PROBLEM DESCRIPTION
Once you reach the line that holds "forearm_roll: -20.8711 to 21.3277" in the listing below, output it and every line after it through the line that holds "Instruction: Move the", word for word.

<<<<

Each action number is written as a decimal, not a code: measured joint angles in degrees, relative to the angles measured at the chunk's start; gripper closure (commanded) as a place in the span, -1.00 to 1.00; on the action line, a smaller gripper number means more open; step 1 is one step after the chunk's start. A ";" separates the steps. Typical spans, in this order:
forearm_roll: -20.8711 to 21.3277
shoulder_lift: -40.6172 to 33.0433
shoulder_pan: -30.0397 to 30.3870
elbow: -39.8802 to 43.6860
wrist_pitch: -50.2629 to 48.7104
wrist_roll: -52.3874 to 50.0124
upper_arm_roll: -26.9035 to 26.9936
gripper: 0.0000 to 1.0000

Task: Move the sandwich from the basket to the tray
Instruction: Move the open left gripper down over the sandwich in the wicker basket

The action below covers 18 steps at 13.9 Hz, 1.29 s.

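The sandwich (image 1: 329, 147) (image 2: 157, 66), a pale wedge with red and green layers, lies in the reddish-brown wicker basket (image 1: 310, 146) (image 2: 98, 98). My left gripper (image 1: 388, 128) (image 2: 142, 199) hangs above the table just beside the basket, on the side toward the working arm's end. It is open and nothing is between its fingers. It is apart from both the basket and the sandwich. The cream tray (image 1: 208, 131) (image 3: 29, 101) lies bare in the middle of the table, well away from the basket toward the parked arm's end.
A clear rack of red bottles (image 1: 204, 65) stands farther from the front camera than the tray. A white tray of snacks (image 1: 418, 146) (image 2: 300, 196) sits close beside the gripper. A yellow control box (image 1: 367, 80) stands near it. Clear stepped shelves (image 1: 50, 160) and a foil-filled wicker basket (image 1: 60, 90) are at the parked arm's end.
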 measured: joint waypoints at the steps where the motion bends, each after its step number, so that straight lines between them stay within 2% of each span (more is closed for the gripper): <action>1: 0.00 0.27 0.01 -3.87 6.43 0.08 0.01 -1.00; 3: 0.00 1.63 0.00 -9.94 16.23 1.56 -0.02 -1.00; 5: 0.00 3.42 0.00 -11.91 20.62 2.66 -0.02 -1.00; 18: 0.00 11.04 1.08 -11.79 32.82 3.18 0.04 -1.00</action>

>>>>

ANSWER TO THIS PROBLEM
forearm_roll: -20.8711 to 21.3277
shoulder_lift: -40.6172 to 33.0433
shoulder_pan: -30.0397 to 30.3870
elbow: -39.8802 to 43.6860
wrist_pitch: -50.2629 to 48.7104
wrist_roll: -52.3874 to 50.0124
upper_arm_roll: -26.9035 to 26.9936
gripper: 0.0000 to 1.0000

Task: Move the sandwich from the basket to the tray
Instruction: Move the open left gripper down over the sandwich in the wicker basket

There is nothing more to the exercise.